How
to sell controversial service to municipality? Stigma management as a
professional strategy of the workers of the needle exchange services for
intravenous drug users.
The
paper explores current changes in the Finnish welfare society from the point of
view of specialiazed drug treatment. I use new foucauldian theories about
governmental power as a starting point to investigate relationships between
service providers in the field of drug treatment and municipalities responsible
of their funding in the era of new public management. Under the investigation
is the concrete consequences that the idea of new public management has had on
the everyday work of two drug treatment services locating in the Helsinki
metropolitan area. The services in question are needle and syringe exchange
programs - or health council services for intravenous drug users as they are
called in Finland - which have existed in the area almost ten years. All this
time the services funding has been temporary and this has meant constant
re-assuring of different financial stakeholders - such as commune officials and
EU -that the service is needed and that the work done in them is effective.
I
explore how this kind of situation has moulded the concrete work done in the
services. What are the measures that is needed when applying for funding or
persuading the financiers to continue with the funding? How the ideology of new
public health transforms the working methods and working enviroment of the
counselling services?
On the
focus of the attention in the paper is the strategies the employees of the health counselling services apply when
negotiating of their status as a service provider. These strategies are very much concentrated on the need to reassure
the financiers that the service is needed and that it doesn´t have undesirable
effects.
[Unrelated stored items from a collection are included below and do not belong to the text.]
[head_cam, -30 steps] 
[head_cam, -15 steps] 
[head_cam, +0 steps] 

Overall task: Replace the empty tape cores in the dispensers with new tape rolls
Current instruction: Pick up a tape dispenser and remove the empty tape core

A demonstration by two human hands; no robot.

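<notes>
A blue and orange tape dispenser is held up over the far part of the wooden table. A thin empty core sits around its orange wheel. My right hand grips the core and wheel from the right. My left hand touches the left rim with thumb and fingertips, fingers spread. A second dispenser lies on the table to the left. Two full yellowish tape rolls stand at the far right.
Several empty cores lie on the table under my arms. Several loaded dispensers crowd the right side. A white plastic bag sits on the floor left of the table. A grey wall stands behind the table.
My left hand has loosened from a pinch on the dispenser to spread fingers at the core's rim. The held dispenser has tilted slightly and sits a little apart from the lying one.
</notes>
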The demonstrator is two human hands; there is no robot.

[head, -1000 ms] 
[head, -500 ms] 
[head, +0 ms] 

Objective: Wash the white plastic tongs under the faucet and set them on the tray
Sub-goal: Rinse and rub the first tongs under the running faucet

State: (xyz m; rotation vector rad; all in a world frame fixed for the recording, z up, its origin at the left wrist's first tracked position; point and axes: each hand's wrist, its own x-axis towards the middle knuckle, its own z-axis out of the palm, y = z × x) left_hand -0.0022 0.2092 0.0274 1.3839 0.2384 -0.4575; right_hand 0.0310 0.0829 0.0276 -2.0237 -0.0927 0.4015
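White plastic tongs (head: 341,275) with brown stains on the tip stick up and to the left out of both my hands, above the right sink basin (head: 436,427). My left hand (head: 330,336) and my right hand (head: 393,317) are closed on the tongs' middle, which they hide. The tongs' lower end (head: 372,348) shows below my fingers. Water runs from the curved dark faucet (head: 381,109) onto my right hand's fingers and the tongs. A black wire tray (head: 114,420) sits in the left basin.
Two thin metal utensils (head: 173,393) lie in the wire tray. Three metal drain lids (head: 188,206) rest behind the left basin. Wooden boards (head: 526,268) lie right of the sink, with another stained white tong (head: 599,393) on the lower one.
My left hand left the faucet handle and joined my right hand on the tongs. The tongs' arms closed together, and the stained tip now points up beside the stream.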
Health council services for intravenous drug users are still quite a disputed phenomenon in Finnish drug
treatment system and there exists conflicting views about their status as
services as well as about their working methods. This has resulted on part of
the workers to a situation which I called the strategy of stigma management:
the constant need to diminish the negative halo that the image of intravenous
drug use has brought upon the services.
This
kind of situation raises interesting questions about the nature of power in the
era of new public management and how and by whom it is used. On the basis of my empirical foundings I
argue that ideology of new public management opens up possiblities to
governmental strategies applied by municipalities that use moralistic
criterias, instead of for example
knowledge based ones, as a tool to control the content of the services provided
to the citizens. This makes the current
funding system unstable and unreliable as for example the opinions and
views of a few strong officials may have a great impact on whether certain
service get their funding or not. Also the questions of health and social
security are in danger to become political as for example the service providers
with "right" views or "right" working methods are in strong
position when talking about the competion between the services. At the light of
this evidence it fair to ask whether municipalities have become “moral
communities”, which decide what is right and wrong or desirable and undesirable
in the field welfare services.
The presentation is based on ethnographic research conducted in two health counselling services located in Helsinki Metropolitan area and it is part of my doctoral thesis to the sociology department of the University of Helsinki.